- Opening Delimiter -

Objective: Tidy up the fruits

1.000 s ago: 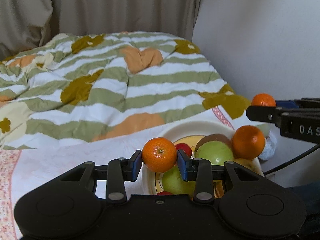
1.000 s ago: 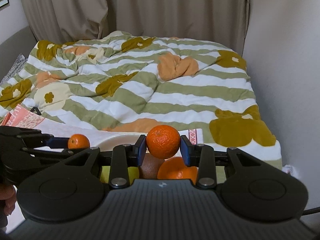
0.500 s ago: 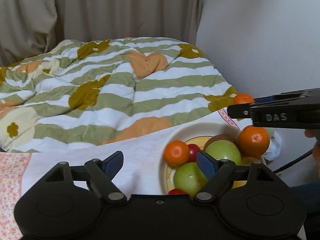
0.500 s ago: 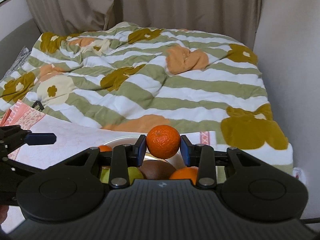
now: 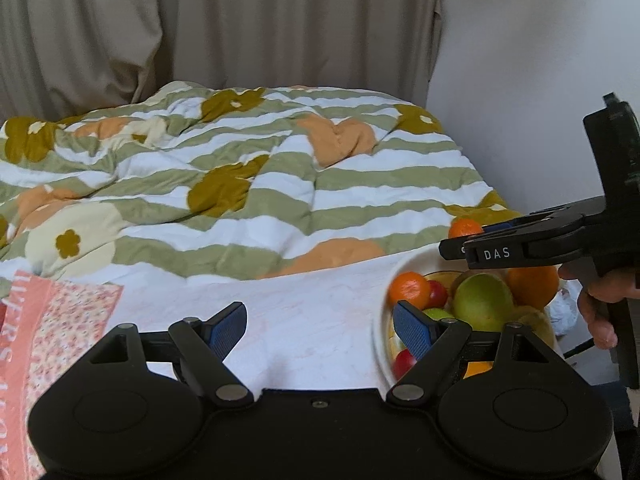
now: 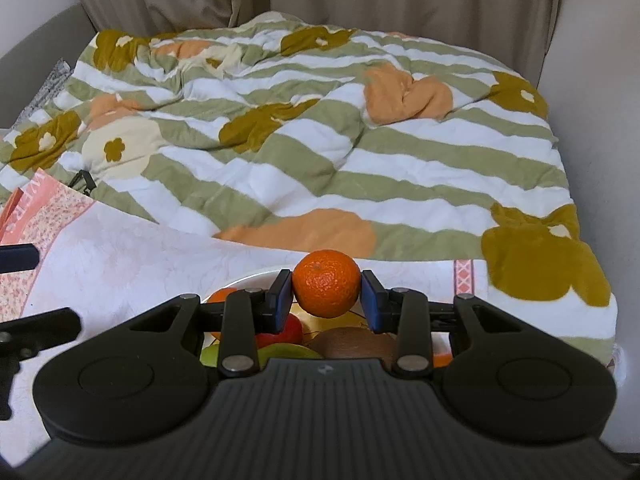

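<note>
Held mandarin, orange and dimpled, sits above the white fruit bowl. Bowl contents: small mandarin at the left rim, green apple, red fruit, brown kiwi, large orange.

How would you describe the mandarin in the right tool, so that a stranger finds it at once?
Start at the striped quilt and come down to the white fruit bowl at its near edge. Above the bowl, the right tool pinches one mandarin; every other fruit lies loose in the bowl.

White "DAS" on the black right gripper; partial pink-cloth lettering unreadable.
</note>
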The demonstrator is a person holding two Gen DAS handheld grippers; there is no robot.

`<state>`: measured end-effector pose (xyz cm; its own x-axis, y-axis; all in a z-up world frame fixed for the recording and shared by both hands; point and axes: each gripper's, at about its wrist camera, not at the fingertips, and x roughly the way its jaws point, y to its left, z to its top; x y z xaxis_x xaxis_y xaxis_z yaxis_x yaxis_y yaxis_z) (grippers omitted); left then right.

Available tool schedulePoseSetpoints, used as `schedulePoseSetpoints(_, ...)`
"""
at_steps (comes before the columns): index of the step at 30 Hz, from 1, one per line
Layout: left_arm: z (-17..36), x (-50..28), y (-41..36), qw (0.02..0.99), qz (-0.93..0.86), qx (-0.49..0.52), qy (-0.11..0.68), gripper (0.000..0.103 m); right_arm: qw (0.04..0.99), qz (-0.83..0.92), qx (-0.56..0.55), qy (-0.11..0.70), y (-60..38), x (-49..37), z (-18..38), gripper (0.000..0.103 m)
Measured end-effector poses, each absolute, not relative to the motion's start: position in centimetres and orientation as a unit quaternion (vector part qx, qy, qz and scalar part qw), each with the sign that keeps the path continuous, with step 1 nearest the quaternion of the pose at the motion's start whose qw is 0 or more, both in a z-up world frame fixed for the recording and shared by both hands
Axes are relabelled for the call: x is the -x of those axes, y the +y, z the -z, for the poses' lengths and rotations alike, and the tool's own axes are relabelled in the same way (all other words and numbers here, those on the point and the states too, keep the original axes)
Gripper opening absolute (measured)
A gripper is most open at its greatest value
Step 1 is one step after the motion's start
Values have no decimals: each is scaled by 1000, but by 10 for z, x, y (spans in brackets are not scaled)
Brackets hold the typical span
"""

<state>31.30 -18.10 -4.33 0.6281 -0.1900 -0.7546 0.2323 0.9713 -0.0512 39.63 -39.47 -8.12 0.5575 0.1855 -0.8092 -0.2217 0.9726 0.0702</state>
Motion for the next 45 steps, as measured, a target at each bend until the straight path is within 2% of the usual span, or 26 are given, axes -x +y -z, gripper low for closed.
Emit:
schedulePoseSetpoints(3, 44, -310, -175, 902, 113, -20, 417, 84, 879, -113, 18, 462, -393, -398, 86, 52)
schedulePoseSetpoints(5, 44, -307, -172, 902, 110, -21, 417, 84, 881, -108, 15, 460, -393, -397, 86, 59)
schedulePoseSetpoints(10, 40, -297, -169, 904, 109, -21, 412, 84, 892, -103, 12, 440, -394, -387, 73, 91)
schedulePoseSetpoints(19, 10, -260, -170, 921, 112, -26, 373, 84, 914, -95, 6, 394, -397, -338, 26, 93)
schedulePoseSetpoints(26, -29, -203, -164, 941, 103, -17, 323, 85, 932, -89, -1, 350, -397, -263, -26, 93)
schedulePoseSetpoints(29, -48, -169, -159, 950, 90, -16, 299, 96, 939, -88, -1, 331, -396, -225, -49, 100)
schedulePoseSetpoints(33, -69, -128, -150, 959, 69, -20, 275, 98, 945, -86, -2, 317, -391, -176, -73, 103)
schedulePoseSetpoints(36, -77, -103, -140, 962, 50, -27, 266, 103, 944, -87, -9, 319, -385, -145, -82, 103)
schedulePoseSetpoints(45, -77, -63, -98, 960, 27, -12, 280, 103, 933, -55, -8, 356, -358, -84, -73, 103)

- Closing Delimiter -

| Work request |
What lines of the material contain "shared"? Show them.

| Response to this task |
`<state>`: measured end-effector pose (xyz cm; its own x-axis, y-axis; all in a z-up world frame fixed for the recording and shared by both hands; point and axes: each gripper's, at about its wrist camera, not at the fingertips, and x roughly the way its jaws point, y to its left, z to its top; x y z xaxis_x xaxis_y xaxis_z yaxis_x yaxis_y yaxis_z) (grippers omitted); left then right.
Measured end-effector poses, each absolute, not relative to the motion's start: position in centimetres and orientation as a unit quaternion (vector part qx, qy, qz and scalar part qw), each with the sign that keeps the path continuous, with step 1 nearest the quaternion of the pose at the motion's start whose qw is 0 or more, both in a z-up world frame fixed for the recording and shared by both hands

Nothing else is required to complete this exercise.